(DATA TO USE begins)

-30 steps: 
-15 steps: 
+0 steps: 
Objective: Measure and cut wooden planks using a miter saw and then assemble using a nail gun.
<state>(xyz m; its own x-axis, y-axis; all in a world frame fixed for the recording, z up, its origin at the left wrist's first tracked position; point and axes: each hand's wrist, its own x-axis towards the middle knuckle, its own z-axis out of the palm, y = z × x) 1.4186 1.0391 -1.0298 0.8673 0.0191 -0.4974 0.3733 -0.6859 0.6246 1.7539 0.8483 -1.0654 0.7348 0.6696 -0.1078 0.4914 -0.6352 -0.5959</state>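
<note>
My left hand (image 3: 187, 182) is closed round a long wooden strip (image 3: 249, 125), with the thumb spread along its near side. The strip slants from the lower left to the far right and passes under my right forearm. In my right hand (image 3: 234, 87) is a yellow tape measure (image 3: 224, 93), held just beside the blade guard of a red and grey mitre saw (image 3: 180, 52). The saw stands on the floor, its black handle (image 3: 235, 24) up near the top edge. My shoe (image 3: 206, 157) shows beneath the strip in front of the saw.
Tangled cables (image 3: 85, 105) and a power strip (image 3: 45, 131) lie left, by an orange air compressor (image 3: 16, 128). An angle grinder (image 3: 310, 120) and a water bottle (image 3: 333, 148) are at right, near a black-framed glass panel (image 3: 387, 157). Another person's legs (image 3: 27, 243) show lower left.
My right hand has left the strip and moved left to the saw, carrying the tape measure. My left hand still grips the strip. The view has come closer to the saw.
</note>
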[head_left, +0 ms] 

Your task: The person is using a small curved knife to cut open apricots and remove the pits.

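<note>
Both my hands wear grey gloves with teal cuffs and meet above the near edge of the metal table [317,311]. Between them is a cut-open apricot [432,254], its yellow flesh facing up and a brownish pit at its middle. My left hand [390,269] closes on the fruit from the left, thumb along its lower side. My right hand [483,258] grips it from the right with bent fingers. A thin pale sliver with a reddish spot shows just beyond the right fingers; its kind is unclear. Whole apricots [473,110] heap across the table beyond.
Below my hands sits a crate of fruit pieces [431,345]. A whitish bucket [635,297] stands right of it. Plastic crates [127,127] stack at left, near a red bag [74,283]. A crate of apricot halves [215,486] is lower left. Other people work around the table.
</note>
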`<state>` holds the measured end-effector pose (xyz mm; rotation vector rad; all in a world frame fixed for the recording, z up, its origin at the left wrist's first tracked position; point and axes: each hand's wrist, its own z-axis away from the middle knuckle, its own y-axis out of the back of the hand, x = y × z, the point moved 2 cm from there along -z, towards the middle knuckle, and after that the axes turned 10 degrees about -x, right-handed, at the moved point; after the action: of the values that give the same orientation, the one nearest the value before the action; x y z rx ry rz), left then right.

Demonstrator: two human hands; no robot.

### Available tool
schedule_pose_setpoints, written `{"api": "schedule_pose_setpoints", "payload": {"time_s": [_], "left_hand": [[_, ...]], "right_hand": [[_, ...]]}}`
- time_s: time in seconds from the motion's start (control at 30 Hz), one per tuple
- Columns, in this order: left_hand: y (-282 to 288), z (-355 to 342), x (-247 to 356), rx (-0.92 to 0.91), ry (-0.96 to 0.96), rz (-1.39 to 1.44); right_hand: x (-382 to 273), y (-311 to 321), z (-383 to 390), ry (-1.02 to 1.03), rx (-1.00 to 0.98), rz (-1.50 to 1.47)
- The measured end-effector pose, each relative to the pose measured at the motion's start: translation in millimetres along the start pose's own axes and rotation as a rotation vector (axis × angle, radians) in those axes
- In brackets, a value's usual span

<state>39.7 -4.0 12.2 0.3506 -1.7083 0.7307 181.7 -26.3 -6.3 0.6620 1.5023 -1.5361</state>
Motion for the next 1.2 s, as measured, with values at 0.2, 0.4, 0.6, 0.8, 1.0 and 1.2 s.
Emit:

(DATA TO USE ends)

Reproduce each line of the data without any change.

RESULT OF THIS TASK:
-30 steps: 
-15 steps: 
+0 steps: 
Objective: Measure and cut wooden planks using a miter saw and then assemble using a nail gun.
<state>(xyz m; its own x-axis, y-axis; all in a world frame fixed for the recording, z up, its origin at the left wrist's first tracked position; point and axes: each hand's wrist, its own x-axis towards the middle knuckle, its own z-axis out of the palm, y = z × x) 1.4186 1.0391 -1.0298 0.8673 0.0191 -0.4974 0.3733 -0.6859 0.6246 1.7539 0.8483 -1.0654 0.7348 0.6696 -0.1078 0.4914 -0.6352 -0.5959</state>
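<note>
My left hand (image 3: 187, 182) is closed round a long wooden strip (image 3: 249, 125), with the thumb spread along its near side. The strip slants from the lower left to the far right and passes under my right forearm. In my right hand (image 3: 234, 87) is a yellow tape measure (image 3: 224, 93), held just beside the blade guard of a red and grey mitre saw (image 3: 180, 52). The saw stands on the floor, its black handle (image 3: 235, 24) up near the top edge. My shoe (image 3: 206, 157) shows beneath the strip in front of the saw.
Tangled cables (image 3: 85, 105) and a power strip (image 3: 45, 131) lie left, by an orange air compressor (image 3: 16, 128). An angle grinder (image 3: 310, 120) and a water bottle (image 3: 333, 148) are at right, near a black-framed glass panel (image 3: 387, 157). Another person's legs (image 3: 27, 243) show lower left.
My right hand has left the strip and moved left to the saw, carrying the tape measure. My left hand still grips the strip. The view has come closer to the saw.
</note>
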[head_left, +0 ms] 

Your task: The person is using a small curved knife to cut open apricots and remove the pits.

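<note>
Both my hands wear grey gloves with teal cuffs and meet above the near edge of the metal table [317,311]. Between them is a cut-open apricot [432,254], its yellow flesh facing up and a brownish pit at its middle. My left hand [390,269] closes on the fruit from the left, thumb along its lower side. My right hand [483,258] grips it from the right with bent fingers. A thin pale sliver with a reddish spot shows just beyond the right fingers; its kind is unclear. Whole apricots [473,110] heap across the table beyond.
Below my hands sits a crate of fruit pieces [431,345]. A whitish bucket [635,297] stands right of it. Plastic crates [127,127] stack at left, near a red bag [74,283]. A crate of apricot halves [215,486] is lower left. Other people work around the table.
</note>
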`<state>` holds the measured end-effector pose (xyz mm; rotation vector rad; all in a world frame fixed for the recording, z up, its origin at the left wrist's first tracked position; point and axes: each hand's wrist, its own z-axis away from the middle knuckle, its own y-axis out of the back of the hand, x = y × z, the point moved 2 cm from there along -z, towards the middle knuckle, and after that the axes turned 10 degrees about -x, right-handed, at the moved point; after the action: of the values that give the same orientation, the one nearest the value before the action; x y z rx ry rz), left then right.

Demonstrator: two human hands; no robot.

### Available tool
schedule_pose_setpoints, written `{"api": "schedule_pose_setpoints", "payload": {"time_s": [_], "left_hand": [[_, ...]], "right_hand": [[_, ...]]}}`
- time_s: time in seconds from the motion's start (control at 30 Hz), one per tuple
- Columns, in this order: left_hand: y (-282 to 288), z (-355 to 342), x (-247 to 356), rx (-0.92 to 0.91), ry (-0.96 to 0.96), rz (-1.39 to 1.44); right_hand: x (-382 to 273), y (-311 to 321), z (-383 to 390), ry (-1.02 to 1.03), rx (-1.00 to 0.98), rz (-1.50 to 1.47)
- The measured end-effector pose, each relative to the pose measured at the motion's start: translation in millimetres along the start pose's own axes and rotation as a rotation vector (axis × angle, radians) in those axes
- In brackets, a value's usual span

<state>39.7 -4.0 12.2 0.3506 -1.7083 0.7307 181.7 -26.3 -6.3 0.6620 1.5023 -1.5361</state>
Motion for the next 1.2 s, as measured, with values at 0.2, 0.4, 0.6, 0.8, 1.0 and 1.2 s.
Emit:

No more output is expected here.